The issue was not considered in August but was scheduled for discussion in Monday’s meeting. According to Commissioner Mark Mansfield the board had not anticipated a called vote. In fact, county attorney Rob Wheatly, older brother of Commission Chairman Ed Wheatly, was surprised by the vote. “We thought we were golden there for a couple months, then to find out we weren’t.”
He, along with the assistant county manager, advised the board that the purchase contract details are still undecided but the board has shown its determination to decide the issue regardless.
What is problematic is the absence of public information, not only about the details of the purchase, but a full explanation of why the system is not financially viable. If under the current operation it is economically unsound then the current water customers need to know what it will take to make it so. Further, they deserve to know what will be the structure and process any new owner-operator will be using to assure the sustainability of a quality water system.
Commissioner Chris Chadwick, who made a motion to keep the system as a county facility, and Commissioner Comer, who followed up with a motion to bring the issue to a final vote, each complained that this has been too long in the decision process. It has, but that is the fault of the commissioners for having jumped into the bidding process without a plan.
Commissioner Wheatly, representing the Beaufort district, noted in his vote to sell that, “I’m not just a Beaufort commissioner, I’m a county commissioner, and I’ve got to look out for the best interests of this whole county…” That is correct; he should.
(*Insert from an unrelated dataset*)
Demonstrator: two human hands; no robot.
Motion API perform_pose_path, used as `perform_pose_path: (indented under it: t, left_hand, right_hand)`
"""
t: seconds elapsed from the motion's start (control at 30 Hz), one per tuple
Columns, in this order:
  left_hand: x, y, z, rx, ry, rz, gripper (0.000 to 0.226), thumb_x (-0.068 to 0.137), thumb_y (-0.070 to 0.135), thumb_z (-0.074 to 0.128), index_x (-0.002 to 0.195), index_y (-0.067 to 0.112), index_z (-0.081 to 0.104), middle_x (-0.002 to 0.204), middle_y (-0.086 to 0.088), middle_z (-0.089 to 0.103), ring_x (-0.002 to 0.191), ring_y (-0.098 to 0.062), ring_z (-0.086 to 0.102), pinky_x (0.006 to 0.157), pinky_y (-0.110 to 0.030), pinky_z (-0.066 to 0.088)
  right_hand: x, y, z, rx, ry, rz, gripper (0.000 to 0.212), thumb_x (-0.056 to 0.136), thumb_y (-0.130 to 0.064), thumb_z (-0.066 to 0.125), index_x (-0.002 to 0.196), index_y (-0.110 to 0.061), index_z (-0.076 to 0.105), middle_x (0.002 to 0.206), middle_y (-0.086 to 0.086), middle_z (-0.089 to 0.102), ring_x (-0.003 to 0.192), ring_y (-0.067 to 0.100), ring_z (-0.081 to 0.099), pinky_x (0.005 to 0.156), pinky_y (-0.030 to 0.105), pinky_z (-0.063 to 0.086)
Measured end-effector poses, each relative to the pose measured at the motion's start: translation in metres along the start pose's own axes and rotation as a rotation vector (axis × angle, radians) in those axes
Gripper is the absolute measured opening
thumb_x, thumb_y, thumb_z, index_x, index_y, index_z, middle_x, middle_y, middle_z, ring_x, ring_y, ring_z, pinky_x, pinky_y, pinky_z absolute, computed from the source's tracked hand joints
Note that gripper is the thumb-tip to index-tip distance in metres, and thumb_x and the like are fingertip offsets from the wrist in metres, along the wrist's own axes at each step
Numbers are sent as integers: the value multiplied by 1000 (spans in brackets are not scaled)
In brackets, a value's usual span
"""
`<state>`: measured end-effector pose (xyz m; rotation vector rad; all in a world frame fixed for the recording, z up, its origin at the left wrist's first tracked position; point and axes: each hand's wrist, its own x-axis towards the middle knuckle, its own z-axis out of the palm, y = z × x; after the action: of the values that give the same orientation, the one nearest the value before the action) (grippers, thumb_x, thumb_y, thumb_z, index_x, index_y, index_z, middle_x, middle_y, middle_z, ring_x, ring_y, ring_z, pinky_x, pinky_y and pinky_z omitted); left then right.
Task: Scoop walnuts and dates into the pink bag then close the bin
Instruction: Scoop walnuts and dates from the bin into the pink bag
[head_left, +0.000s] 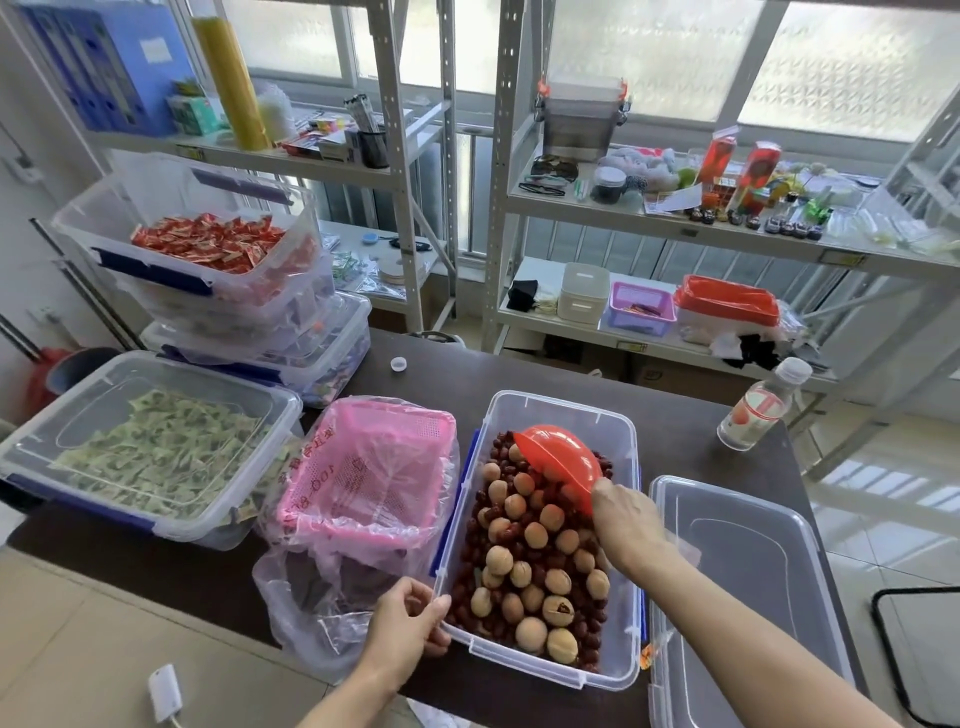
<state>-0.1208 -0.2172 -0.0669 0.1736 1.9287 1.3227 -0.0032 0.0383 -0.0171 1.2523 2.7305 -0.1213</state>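
Note:
A clear plastic bin (618, 525) stands open on the dark table, filled with walnuts (524, 571) and dark red dates (470, 525). My right hand (626, 525) grips the handle of a red scoop (558, 454), which lies bowl-down on the nuts at the bin's far end. My left hand (410, 623) pinches the bin's near left corner. To the left stands a pink basket (363, 467) lined with a thin pink bag (311, 603), open on top. The bin's clear lid (743, 587) lies flat to the right.
A closed bin of green packets (140, 447) sits at the left, with stacked bins of red packets (202, 244) behind it. A water bottle (761, 405) stands at the back right, a bottle cap (398, 364) mid-table. Metal shelves (675, 228) line the back.

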Motion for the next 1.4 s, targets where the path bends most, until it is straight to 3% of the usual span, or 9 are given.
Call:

The best way the commissioners can look out for the county’s best interests is to do a better job of accessing the services currently provided and determine what services will be needed in the future based on a long range plan, something that has not been presented or for that matter, even discussed.
Now residents along the Highway 101 corridor utilizing the county’s water system are left with lots of unknowns that can adversely affect their homes and financial wellbeing. In addition, questions remain as to what happens if the purchase contract is not acceptable, since it has yet to be reviewed by the commissioners or county staff.
Commissioners and the public stand to be backed into more corners requiring very unpopular decisions in the future. The only way to assure that these decisions will not suffer slow and emotionally charged conclusions is if the county and all municipalities begin to plan more aggressively. Otherwise the county’s various policy makers will be “backed into a corner” resulting in crisis management which is antithetical to good planning.